Cascading Failures: The Core Problem
Imagine Service A calls Service B, which calls Service C. Service C starts experiencing database contention and responding in 30 seconds instead of 50 ms. Service B's thread pool fills with threads blocked on C. Service A's calls to B now also block, exhausting A's pool. Within minutes, the entire call chain is down — and Service C was only slow, not down. This is the hallmark of a cascade.
The root cause is unbounded waiting: each caller blindly waits for the dependency to respond, consuming a scarce resource (threads, connections, memory) for the duration of that wait. The fix is to fail fast and explicitly when a dependency is unhealthy.

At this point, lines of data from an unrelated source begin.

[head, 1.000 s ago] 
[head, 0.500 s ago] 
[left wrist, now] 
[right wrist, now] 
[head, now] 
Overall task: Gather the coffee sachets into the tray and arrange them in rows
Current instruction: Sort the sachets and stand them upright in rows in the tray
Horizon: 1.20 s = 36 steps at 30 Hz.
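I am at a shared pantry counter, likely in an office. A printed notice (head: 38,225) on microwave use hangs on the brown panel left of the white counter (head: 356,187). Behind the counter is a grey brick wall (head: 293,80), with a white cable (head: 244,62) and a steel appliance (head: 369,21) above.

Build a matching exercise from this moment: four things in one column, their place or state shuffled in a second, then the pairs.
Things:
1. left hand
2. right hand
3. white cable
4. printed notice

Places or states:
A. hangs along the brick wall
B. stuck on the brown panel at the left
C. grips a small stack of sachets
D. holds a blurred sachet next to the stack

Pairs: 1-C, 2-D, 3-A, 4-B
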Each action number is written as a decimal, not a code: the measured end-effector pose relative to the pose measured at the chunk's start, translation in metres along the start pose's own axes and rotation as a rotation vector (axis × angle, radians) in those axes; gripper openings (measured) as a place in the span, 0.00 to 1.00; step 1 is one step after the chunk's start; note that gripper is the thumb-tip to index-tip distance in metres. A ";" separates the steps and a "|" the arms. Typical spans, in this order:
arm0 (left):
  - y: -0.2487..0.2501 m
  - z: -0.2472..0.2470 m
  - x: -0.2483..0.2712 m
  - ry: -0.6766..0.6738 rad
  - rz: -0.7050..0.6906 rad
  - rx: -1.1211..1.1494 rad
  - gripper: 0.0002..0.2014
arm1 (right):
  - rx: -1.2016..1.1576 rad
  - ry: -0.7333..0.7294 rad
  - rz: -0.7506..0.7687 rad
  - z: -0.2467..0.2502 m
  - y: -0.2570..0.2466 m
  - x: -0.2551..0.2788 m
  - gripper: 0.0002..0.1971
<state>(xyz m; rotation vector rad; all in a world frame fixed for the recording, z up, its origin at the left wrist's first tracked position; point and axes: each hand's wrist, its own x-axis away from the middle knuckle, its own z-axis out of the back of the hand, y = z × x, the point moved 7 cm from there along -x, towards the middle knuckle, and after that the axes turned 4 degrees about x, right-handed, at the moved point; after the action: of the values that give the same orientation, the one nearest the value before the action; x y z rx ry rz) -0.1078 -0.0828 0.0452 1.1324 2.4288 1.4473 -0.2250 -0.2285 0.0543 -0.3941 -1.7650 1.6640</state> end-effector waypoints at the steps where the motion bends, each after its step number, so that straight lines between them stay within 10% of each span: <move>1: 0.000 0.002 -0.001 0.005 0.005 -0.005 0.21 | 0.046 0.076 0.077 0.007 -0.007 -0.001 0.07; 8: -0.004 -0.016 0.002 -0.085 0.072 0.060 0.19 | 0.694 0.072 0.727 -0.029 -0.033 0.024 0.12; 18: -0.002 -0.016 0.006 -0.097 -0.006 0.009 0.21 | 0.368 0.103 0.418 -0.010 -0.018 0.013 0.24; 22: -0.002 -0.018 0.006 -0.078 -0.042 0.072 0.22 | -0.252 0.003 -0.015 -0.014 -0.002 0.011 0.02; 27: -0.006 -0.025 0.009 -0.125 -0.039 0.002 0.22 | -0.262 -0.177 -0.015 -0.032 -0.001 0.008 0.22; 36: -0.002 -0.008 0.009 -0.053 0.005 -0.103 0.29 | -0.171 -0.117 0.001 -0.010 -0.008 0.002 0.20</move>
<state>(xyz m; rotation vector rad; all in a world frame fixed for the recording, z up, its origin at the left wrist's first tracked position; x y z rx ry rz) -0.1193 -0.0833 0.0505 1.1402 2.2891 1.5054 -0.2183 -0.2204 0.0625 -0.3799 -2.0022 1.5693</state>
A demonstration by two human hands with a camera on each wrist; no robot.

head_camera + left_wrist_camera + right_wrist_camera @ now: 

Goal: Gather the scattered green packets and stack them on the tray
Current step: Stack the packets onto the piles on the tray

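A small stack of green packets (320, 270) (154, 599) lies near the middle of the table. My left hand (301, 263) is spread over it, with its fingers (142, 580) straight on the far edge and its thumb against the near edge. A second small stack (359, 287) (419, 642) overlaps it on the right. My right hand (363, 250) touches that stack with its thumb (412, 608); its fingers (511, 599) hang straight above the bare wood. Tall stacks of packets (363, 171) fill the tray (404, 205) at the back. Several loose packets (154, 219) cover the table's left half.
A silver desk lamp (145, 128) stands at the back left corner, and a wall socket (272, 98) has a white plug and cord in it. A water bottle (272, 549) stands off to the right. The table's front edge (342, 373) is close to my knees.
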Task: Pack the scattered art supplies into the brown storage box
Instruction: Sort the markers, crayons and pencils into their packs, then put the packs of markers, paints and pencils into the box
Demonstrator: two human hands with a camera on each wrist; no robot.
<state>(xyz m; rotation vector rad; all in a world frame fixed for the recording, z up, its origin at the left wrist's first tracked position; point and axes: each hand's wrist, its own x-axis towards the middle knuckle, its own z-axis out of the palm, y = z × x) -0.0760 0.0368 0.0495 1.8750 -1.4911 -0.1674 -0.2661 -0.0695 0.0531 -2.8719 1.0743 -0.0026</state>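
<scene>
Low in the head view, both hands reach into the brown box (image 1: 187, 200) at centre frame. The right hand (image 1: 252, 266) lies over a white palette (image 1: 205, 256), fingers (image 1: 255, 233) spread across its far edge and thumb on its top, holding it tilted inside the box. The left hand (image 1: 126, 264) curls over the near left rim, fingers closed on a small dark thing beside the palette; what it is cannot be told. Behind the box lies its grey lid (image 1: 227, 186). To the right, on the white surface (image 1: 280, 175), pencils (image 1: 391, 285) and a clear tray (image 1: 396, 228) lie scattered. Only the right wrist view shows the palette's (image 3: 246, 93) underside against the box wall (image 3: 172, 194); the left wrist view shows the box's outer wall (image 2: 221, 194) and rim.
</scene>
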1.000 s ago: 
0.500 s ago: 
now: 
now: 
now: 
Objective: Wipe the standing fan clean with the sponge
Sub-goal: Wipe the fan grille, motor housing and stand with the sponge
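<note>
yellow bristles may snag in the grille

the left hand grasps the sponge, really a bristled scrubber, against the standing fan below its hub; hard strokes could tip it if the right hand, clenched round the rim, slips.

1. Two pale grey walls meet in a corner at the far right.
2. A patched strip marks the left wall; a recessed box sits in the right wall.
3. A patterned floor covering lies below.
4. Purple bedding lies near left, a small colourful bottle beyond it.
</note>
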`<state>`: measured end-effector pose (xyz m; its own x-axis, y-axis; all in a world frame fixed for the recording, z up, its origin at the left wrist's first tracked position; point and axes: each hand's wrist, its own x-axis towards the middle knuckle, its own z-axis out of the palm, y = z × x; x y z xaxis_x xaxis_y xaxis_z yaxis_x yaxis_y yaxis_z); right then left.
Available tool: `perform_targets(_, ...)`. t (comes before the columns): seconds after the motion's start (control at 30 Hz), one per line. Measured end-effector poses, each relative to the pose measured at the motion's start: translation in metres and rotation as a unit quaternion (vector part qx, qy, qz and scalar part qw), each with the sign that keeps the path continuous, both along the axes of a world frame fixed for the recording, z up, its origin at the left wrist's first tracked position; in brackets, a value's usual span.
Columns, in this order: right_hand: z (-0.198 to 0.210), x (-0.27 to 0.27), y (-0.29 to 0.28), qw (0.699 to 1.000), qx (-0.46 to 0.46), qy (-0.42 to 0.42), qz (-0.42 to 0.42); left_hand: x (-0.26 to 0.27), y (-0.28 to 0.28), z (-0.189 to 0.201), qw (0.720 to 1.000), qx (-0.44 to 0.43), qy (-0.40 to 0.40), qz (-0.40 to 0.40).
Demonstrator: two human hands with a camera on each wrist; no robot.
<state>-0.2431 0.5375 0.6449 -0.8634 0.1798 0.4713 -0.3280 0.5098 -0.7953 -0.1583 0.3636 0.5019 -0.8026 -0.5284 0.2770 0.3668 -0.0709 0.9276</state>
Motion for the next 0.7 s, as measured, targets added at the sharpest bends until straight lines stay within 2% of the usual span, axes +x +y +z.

The Circuit Breaker Pattern
Coined by Michael Nygard in Release It!, a circuit breaker wraps every outbound call to a dependency and tracks its success/failure rate. It has three states:
- CLOSED — calls flow through normally. Failures are counted in a sliding window (e.g., last 60 seconds or last 100 calls). If the error rate crosses a threshold — say 50% — the breaker trips to OPEN.
- OPEN — all calls fail immediately without touching the dependency. The caller gets an error in microseconds rather than waiting for a 30-second timeout. This is the "fail fast" state.
- HALF-OPEN — after a configured sleep window (e.g., 10 seconds), the breaker lets a small number of probe requests through. If they succeed, the breaker resets to CLOSED. If they fail, it returns to OPEN and waits again.
Practical thresholds from production systems: Netflix Hystrix defaults to tripping at 50% error rate over 20 requests in a 10-second window with a 5-second sleep window. Resilience4j (the modern Java successor) uses a ring-bit buffer of 100 calls and the same 50% default. These numbers should be tuned per service based on its normal error baseline.
What to Return When the Circuit is Open
An open circuit should not just throw an exception. The caller has three good options:
- Return a cached/stale response — if the last known value is acceptable (e.g., a product price from 5 minutes ago), return it with a staleness indicator.
- Return a degraded/default response — return an empty list, a default recommendation set, or a "feature unavailable" flag. The user experience degrades gracefully instead of crashing.
- Enqueue for async retry — for write operations, buffer the request in a local queue and retry when the circuit closes.
The Bulkhead Pattern
A bulkhead (named after the watertight compartments in a ship's hull) limits the blast radius of a failure by giving each dependency or category of work its own isolated resource pool. The idea is simple: if Service A calls both Service B and Service C, and B becomes slow, B's calls should not be able to consume all of A's threads and starve calls to C.
The two common implementations of bulkheads are:
- Thread-pool bulkhead — each dependency gets its own fixed-size thread pool. Calls queue inside that pool; once full, new calls are rejected immediately. Used by Hystrix/Resilience4j with
ExecutorService-backed command threads. - Semaphore bulkhead — instead of a separate thread pool, a semaphore caps the number of concurrent in-flight calls. Lighter weight (no extra threads), but it cannot enforce a timeout on the call itself because the call still runs on the caller's thread.
Circuit Breakers and Bulkheads Together
These two patterns are complementary, not alternatives. Think of them as two lines of defence:
- The bulkhead limits how many resources a failing dependency can consume — it caps blast radius in space.
- The circuit breaker stops calling a dependency altogether once it is clearly unhealthy — it caps blast radius in time.
In a well-designed system, a bulkhead isolates early degradation (B is slow but not yet failing the error threshold), and the circuit breaker kicks in if the situation worsens. Resilience4j makes it straightforward to compose both: annotate a method with @Bulkhead and @CircuitBreaker, configure independent properties per dependency in application.yml, and let the framework handle state tracking.
Key Configuration Parameters to Tune
Getting these patterns right in production requires tuning, not just enabling:
- Minimum call volume — do not trip the breaker after 2 failures out of 2 calls. Require at least 20 calls in the window before evaluating error rate.
- Slow-call threshold — configure a call as "slow" (and count it toward the error rate) if it exceeds a latency threshold (e.g., 2 seconds). Slow calls are just as dangerous as errors.
- Sleep window — the OPEN state duration before probing. Too short: you hammer an already-struggling service. Too long: you delay recovery unnecessarily. 5–30 seconds is a common range.
- Bulkhead size — size thread pools based on observed concurrency, not hope. If a call takes 200 ms on average and you want to handle 100 req/s, you need at least 20 threads (
Little's Law: N = λ × W).